Your objective: Pictures stay out, but every line of the data is copied exactly.

Extracted data entries:
= = = =
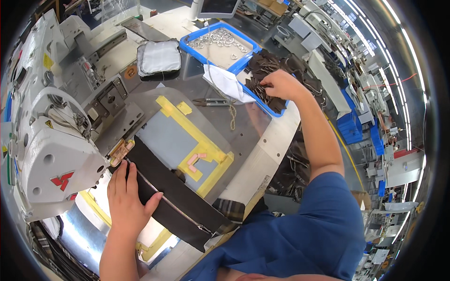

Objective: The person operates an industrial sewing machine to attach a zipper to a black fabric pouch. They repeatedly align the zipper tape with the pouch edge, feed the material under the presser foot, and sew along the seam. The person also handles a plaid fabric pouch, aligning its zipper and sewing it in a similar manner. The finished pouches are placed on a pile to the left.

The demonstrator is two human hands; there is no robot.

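Note:
My left hand (pixel 126 199) lies on a long black fabric panel (pixel 161 220) with its fingers stretched out and thumb apart. A silver-toothed zipper (pixel 176 209) runs along the panel, its pull near the close end. The panel's far end meets the worn metal clamp (pixel 121 152) beneath the sewing machine head (pixel 58 164). At the far right, my right hand (pixel 283 85) reaches into a blue tray (pixel 275 112). Its thumb and fingers are closed on a dark brown tab in a pile of small brown tabs (pixel 267 63); the tab is partly hidden by the fingertips.
Another blue-rimmed tray (pixel 194 51) holds several metal rings. White cloth (pixel 225 84) drapes over the tray edge, near snips (pixel 211 101) with a cord. A stack of white-topped pieces (pixel 159 57) sits farther back. Yellow tape (pixel 197 126) frames a grey plate beside the panel.

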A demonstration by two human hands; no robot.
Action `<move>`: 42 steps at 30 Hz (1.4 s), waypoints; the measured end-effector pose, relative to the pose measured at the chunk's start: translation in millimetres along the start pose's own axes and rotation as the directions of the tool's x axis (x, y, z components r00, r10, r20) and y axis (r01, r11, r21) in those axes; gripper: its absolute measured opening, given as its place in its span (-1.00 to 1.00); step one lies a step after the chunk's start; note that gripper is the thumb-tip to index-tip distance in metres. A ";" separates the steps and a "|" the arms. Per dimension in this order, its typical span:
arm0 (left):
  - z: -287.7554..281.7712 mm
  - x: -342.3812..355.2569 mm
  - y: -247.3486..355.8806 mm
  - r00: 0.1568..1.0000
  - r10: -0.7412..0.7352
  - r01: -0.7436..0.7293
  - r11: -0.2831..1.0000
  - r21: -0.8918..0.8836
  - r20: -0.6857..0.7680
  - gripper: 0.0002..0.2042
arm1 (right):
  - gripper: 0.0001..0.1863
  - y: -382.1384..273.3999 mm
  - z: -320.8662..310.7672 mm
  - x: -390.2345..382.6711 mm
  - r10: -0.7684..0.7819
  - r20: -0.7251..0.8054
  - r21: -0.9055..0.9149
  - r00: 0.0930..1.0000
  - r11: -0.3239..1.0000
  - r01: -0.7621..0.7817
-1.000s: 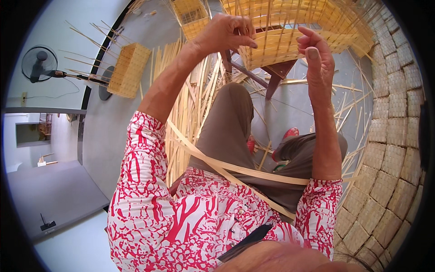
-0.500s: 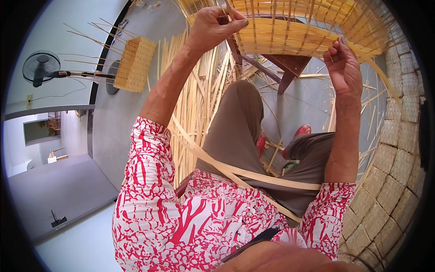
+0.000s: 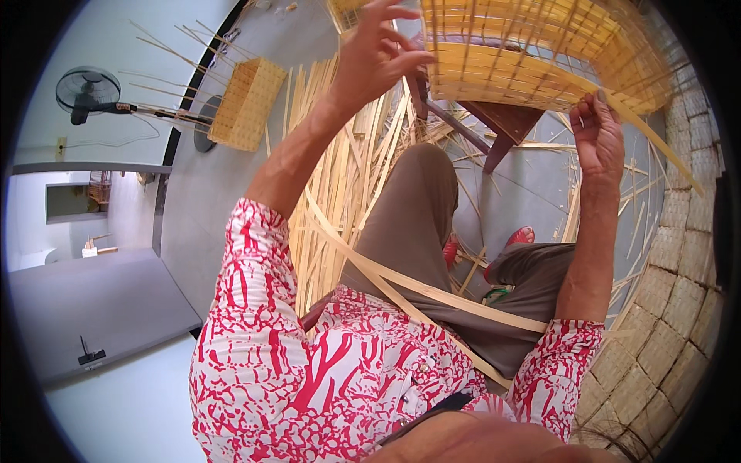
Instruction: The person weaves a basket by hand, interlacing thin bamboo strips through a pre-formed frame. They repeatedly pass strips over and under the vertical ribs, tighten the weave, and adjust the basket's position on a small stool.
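Observation:
A yellow woven basket with upright ribs rests on a dark wooden stool in front of me. My left hand is raised at the basket's left end, its fingers apart; whether a fingertip touches the weave is unclear. My right hand pinches a flat yellow strip at the basket's lower right edge, with the strip's loose end curving down to the right. Pale strips lie across my lap and legs.
A bundle of pale strips covers the floor to my left. An unfinished woven basket with protruding ribs sits beside a standing fan. Stacked woven squares line the right side. A grey panel is at far left.
My right hand has moved right and taken hold of a strip along the basket. My left hand closed at the basket's left end half a second ago and has since opened and risen.

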State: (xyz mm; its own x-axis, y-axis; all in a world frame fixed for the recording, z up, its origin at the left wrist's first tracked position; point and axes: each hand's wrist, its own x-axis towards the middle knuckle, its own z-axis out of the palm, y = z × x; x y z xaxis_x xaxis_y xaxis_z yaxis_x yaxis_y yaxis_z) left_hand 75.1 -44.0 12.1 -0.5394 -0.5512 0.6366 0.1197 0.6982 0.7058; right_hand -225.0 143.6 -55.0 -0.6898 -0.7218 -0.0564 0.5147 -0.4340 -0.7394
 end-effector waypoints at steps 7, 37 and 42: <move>40.2 -21.3 17.6 0.881 0.412 -0.466 0.841 0.277 0.231 -0.76 | -0.86 -0.5 23.7 -6.0 0.025 -0.018 0.003 1.000 1.000 -0.025; 108.4 47.2 9.9 0.948 0.210 -0.224 0.974 0.030 0.241 -0.89 | -0.86 -10.1 81.9 -36.7 -0.272 0.232 -0.224 0.934 0.919 0.324; 128.5 53.8 6.9 0.995 0.098 -0.098 0.987 0.128 0.001 -0.91 | -0.80 0.4 66.8 -41.1 0.114 0.050 0.410 0.992 0.904 -0.124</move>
State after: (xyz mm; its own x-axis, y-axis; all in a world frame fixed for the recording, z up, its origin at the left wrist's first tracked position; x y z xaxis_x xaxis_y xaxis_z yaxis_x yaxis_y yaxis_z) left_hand -60.2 -10.1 11.3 -0.5261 -0.4792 0.7026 0.0643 0.8014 0.5947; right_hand -162.4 137.1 -8.2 -0.6007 -0.7923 -0.1067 0.7594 -0.5237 -0.3861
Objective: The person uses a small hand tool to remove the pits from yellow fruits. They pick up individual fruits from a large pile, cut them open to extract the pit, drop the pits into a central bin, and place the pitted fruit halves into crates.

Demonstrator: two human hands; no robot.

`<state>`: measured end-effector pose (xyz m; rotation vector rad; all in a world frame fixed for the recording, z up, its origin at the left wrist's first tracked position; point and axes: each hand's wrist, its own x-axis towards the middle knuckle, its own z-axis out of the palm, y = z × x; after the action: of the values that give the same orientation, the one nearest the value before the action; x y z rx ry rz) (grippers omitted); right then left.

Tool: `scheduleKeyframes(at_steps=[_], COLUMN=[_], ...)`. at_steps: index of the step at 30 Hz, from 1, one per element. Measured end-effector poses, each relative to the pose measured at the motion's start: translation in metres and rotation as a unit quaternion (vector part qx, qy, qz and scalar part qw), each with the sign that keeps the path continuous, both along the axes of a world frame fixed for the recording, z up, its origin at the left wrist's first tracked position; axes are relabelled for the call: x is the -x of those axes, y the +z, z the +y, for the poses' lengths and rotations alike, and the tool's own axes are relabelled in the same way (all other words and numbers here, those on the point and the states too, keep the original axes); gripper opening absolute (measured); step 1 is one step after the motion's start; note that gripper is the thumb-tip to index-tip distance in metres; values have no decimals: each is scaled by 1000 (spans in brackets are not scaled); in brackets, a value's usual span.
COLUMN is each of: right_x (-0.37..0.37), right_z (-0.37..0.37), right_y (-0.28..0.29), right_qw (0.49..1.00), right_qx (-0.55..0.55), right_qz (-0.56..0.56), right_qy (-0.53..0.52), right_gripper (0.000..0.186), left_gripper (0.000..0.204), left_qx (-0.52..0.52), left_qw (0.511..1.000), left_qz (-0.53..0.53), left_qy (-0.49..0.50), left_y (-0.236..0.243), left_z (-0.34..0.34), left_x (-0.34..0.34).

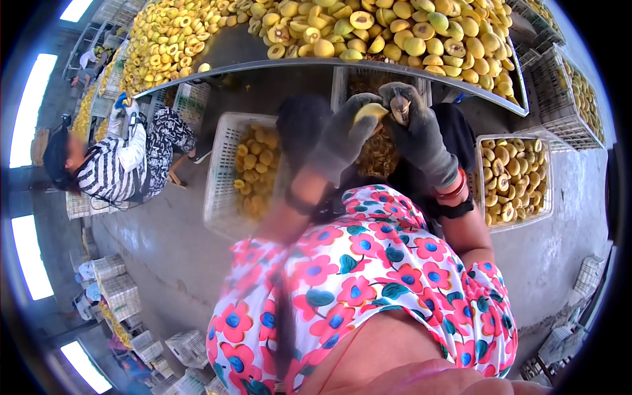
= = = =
Response to the exercise:
Objective: The person operates an industrial sewing machine to attach a zipper to a black fabric pouch. They repeatedly align the zipper tape with the pouch edge, feed the material under the presser foot, and sew along the seam. The person also handles a plaid fabric pouch, aligning its zipper and sewing it in a similar manner. The finished pouches are placed on a pile to the left.

The demonstrator is two human hands; there is no robot.

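Note:
My left hand (pixel 126 199) lies on a long black fabric panel (pixel 161 220) with its fingers stretched out and thumb apart. A silver-toothed zipper (pixel 176 209) runs along the panel, its pull near the close end. The panel's far end meets the worn metal clamp (pixel 121 152) beneath the sewing machine head (pixel 58 164). At the far right, my right hand (pixel 283 85) reaches into a blue tray (pixel 275 112). Its thumb and fingers are closed on a dark brown tab in a pile of small brown tabs (pixel 267 63); the tab is partly hidden by the fingertips.
Another blue-rimmed tray (pixel 194 51) holds several metal rings. White cloth (pixel 225 84) drapes over the tray edge, near snips (pixel 211 101) with a cord. A stack of white-topped pieces (pixel 159 57) sits farther back. Yellow tape (pixel 197 126) frames a grey plate beside the panel.
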
A demonstration by two human hands; no robot.
Action `<move>`: 42 steps at 30 Hz (1.4 s), waypoints; the measured end-effector pose, relative to the pose measured at the chunk's start: translation in millimetres along the start pose's own axes and rotation as the directions of the tool's x axis (x, y, z components r00, r10, r20) and y axis (r01, r11, r21) in those axes; gripper: its absolute measured opening, given as its place in its span (-1.00 to 1.00); step one lies a step after the chunk's start; note that gripper is the thumb-tip to index-tip distance in metres. A ";" separates the steps and a "|" the arms. Per dimension in this order, its typical span:
arm0 (left):
  - z: -287.7554..281.7712 mm
  - x: -342.3812..355.2569 mm
  - y: -247.3486..355.8806 mm
  - r00: 0.1568..1.0000
  - r10: -0.7412..0.7352
  - r01: -0.7436..0.7293
  - r11: -0.2831..1.0000
  - r21: -0.8918..0.8836
  - r20: -0.6857..0.7680
  - gripper: 0.0002..0.2042
arm1 (right):
  - gripper: 0.0001..0.1863
  - y: -382.1384..273.3999 mm
  - z: -320.8662..310.7672 mm
  - x: -390.2345..382.6711 mm
  - r10: -0.7684..0.7819
  - r20: -0.7251..0.8054
  - r21: -0.9055..0.9149
  - r00: 0.0930..1.0000
  - r11: -0.3239..1.0000
  - r01: -0.7621..0.7817
-1.000s: 
-0.500s: 
+0.000s: 
Instruction: The person weaves a basket by hand, interlacing thin bamboo strips through a pre-formed frame. They repeatedly pass strips over and under the vertical ribs, tighten the weave, and adjust the basket's position on a small stool.
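Observation:
A yellow woven basket with upright ribs rests on a dark wooden stool in front of me. My left hand is raised at the basket's left end, its fingers apart; whether a fingertip touches the weave is unclear. My right hand pinches a flat yellow strip at the basket's lower right edge, with the strip's loose end curving down to the right. Pale strips lie across my lap and legs.
A bundle of pale strips covers the floor to my left. An unfinished woven basket with protruding ribs sits beside a standing fan. Stacked woven squares line the right side. A grey panel is at far left.
My right hand has moved right and taken hold of a strip along the basket. My left hand closed at the basket's left end half a second ago and has since opened and risen.
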
State: (xyz mm; its own x-axis, y-axis; all in a world frame fixed for the recording, z up, its origin at the left wrist's first tracked position; point and axes: each hand's wrist, its own x-axis towards the middle knuckle, its own z-axis out of the palm, y = z × x; x y z xaxis_x xaxis_y xaxis_z yaxis_x yaxis_y yaxis_z) left_hand 75.1 -44.0 12.1 -0.5394 -0.5512 0.6366 0.1197 0.6982 0.7058; right_hand -225.0 143.6 -55.0 -0.6898 -0.7218 -0.0564 0.5147 -0.4340 -0.7394
 end-effector waypoints at steps 7, 37 and 42: <move>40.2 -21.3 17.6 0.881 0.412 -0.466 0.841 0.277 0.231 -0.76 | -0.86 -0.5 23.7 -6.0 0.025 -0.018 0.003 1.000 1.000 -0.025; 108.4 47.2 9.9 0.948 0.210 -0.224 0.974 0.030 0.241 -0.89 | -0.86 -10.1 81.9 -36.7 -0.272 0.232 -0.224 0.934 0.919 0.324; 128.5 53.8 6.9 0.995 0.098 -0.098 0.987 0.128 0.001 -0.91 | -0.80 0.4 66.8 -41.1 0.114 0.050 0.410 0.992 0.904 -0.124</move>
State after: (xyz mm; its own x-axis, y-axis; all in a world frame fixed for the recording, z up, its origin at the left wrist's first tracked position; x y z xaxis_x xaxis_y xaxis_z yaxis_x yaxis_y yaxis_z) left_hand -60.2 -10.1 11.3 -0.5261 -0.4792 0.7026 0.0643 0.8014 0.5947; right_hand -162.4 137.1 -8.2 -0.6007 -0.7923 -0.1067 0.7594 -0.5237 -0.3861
Objective: The person uses a small hand tool to remove the pits from yellow fruits. They pick up individual fruits from a large pile, cut them open to extract the pit, drop the pits into a central bin, and place the pitted fruit halves into crates.

Demonstrator: two human hands; no robot.

`<state>`: measured end-effector pose (xyz m; rotation vector rad; all in a world frame fixed for the recording, z up, its origin at the left wrist's first tracked position; point and axes: each hand's wrist, its own x-axis towards the middle knuckle, its own z-axis out of the palm, y = z × x; after the action: of the values that give the same orientation, the one nearest the value before the action; x y z rx ry rz) (grippers omitted); right then left.

Tool: `scheduleKeyframes(at_steps=[_], COLUMN=[_], ...)`. at_steps: index of the step at 30 Hz, from 1, one per element. Measured end-effector poses, each relative to the pose measured at the motion's start: translation in metres and rotation as a unit quaternion (vector part qx, qy, qz and scalar part qw), each with the sign that keeps the path continuous, both along the axes of a world frame fixed for the recording, z up, its origin at the left wrist's first tracked position; axes are relabelled for the call: x is the -x of those axes, y the +z, z the +y, for the poses' lengths and rotations alike, and the tool's own axes are relabelled in the same way (all other words and numbers here, those on the point and the states too, keep the original axes); gripper opening absolute (measured); step 1 is one step after the motion's start; note that gripper is the thumb-tip to index-tip distance in metres; values have no decimals: each is scaled by 1000 (spans in brackets are not scaled); in brackets, a value's usual span.
COLUMN is each of: right_x (-0.37..0.37), right_z (-0.37..0.37), right_y (-0.28..0.29), right_qw (0.49..1.00), right_qx (-0.55..0.55), right_qz (-0.56..0.56), right_qy (-0.53..0.52), right_gripper (0.000..0.186), left_gripper (0.000..0.204), left_qx (-0.52..0.52), left_qw (0.511..1.000), left_qz (-0.53..0.53), left_qy (-0.49..0.50), left_y (-0.236..0.243), left_z (-0.34..0.34), left_x (-0.34..0.34).

The required output has now been supplied.